Free For All – LGBTQ Spotlight with Bushwick Film Festival
May 25, 2016 • 7pm – 9pm
BRIC House Stoop
647 Fulton Street
(Enter on Rockwell Place)
Brooklyn
Free screenings and conversation at BRIC House. BRIC FLIX offers premieres, shorts, new media projects and web series that all reflect the diversity and vibrancy of Brooklyn. Each screening is followed by a discussion with the filmmakers, artists, curators and more.
BRIC FLIX has partnered with Bushwick Film Festival to bring you an exciting evening of LGBTQ films.
Moderator:
Tiq Milan has been an advocate in the LGBT community for over a decade. An educator and mentor, he began doing grassroots advocacy in the Bronx and at the Hetrick-Martin Institute, home to the only all LGBT high school in the country Harvey Milk High. He is also a writer and journalist who carved a niche for himself as a media advocate and one of the leading voices for transgender equality. He has won several awards for his media advocacy from organizations like The Hispanic Black Gay Coalition, Black Transman Advocacy Inc., The National Trans Latina Coalition and The National Pride Index. He’s also been recognized by BET, Ebony Magazine, and MTV.
Panelists:
Trae Harris (Actress) who has appeared in the Wire and Orange is the New Black http://www.traeharris.com/. She will show her film-Newlyweeds, a match made in stoner heaven turns into a love triangle gone awry when Lyle can’t decide which matters most, Nina or Mary Jane.

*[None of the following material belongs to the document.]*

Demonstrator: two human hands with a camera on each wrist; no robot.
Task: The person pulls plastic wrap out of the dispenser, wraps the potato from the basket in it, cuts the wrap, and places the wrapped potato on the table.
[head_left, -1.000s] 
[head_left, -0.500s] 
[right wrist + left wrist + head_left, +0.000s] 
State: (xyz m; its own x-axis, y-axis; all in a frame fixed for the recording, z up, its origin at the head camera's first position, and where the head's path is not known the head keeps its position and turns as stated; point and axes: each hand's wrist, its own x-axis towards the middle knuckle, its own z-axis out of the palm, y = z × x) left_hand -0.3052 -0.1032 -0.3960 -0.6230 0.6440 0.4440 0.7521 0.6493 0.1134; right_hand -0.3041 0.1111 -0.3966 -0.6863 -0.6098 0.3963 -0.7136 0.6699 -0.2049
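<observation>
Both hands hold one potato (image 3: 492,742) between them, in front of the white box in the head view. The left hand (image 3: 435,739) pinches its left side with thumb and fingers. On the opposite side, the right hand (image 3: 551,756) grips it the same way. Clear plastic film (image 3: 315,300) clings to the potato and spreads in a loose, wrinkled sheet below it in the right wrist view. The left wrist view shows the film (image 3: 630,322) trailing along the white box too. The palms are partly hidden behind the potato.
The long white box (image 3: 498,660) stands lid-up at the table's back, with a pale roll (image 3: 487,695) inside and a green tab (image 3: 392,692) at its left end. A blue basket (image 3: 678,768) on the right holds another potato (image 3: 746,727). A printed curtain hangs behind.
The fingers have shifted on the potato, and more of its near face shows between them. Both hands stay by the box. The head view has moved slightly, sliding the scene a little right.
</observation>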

Jess X Chen (Poet) is a multi-disciplinary artist/activist, filmmaker and poet currently living in New York City. After the Cultural Revolution, her parents immigrated from rural Nanchang, China to Canada in 1989. Her work exposes narratives of diasporic time travel, intimacy and collective protest by connecting the traumas between the queer and colored body and the body of the Earth. Through film, mural-making, poetry and youth art education, she is working toward a future where migrant and indigenous youth of color see themselves whole and heroic, on the big screen and the city walls & then grow up to create their own.

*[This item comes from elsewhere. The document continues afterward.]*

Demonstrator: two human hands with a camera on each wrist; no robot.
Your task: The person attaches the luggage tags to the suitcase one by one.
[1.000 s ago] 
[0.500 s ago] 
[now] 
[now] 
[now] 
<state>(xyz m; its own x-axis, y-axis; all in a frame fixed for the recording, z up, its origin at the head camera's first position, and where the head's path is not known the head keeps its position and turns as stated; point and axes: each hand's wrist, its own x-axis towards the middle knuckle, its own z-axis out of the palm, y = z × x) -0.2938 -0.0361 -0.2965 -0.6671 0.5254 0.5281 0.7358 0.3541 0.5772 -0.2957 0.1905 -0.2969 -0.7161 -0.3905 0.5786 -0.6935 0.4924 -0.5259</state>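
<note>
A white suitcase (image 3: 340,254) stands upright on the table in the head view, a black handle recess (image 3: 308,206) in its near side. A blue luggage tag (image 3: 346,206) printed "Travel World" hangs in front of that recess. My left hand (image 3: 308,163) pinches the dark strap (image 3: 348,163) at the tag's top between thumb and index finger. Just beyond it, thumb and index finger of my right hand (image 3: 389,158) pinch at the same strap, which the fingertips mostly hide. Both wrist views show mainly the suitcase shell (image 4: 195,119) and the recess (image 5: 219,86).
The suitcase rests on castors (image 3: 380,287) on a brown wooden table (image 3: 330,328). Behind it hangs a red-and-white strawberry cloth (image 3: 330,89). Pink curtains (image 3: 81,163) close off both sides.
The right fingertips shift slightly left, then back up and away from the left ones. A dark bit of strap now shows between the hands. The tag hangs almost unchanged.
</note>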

Jay Daniels (Filmmaker) his documentary explores the intersection of Jay’s Orthodox Jewish community and their gender identity, and how one suppresses the other.
Jeremy Hersh (Playwright/ Filmmaker) is a playwright and filmmaker based in New York. His most recent short film, NATIVES, screened at over 25 festivals worldwide including: SXSW, The New Orleans Film Festival, Outfest, BFI Flare, and The Smithsonian National Museum of the American Indian/SWAIA Showcase. Out Of Order magazine called it “the beginning of what will be a sterling career.”About Natives: Rachel and Anita, a young Manhattanite couple, are visiting Anita’s parents on the Indian reservation she grew up on, for the first time as a couple. Anita, estranged from her parents, wants the fact that they are a couple to be kept secret. In private moments Rachel fights to convince Anita that they should come out to Anita’s parents and in public tries to build a relationship of her own with Anita’s parents, chiefly by demonstrating her reverence for Indian culture–a culture which Anita has no interest in. As Rachel’s attempts to connect with the parents become more and more desperate, Anita begins to question whether her background is what attracted Rachel to her in the first place.
Daniel Armando (Filmmaker) is a writer and producer, known for Boys Like You (2011), Daddy’s Boy (2016) and Love Me Anyway (2014). Will show one of the two movies;
What It Was– Hollywood Actress Adina J. Spencer faces her past and confronts her identity when she returns back to New York.
Boys Like You– Sal, a shy, young photographer, is at the peak of his frustration with himself and his roommate, the carefree and hedonistic Jimmy. After an awkward photo shoot between the two, Sal finds himself at odds with both his sexuality and his feelings towards Jimmy. All comes to a head when the two have a candid conversation over drinks that leads to actions unexpected, further complicating Sal’s predicament.
Billy Gerard Frank (Filmmaker) will show a clip of Absence of Love, an intimate and taut portrait of three lives: James and Michael, on the far side of a once passionate romance, and James and Samuel, estranged brothers, coming to terms with their father’s death. “Absence of Love” is an intimate and taut portrait of three lives: James and Michael, on the far side of a once passionate romance, and James and Samuel, estranged brothers, coming to terms with their father’s death, a former minister of a small Atlanta parish. Billy Gerard Frank refreshes the clichés of the coming-of-age film (and family drama) with a intense story of lost – and found – love.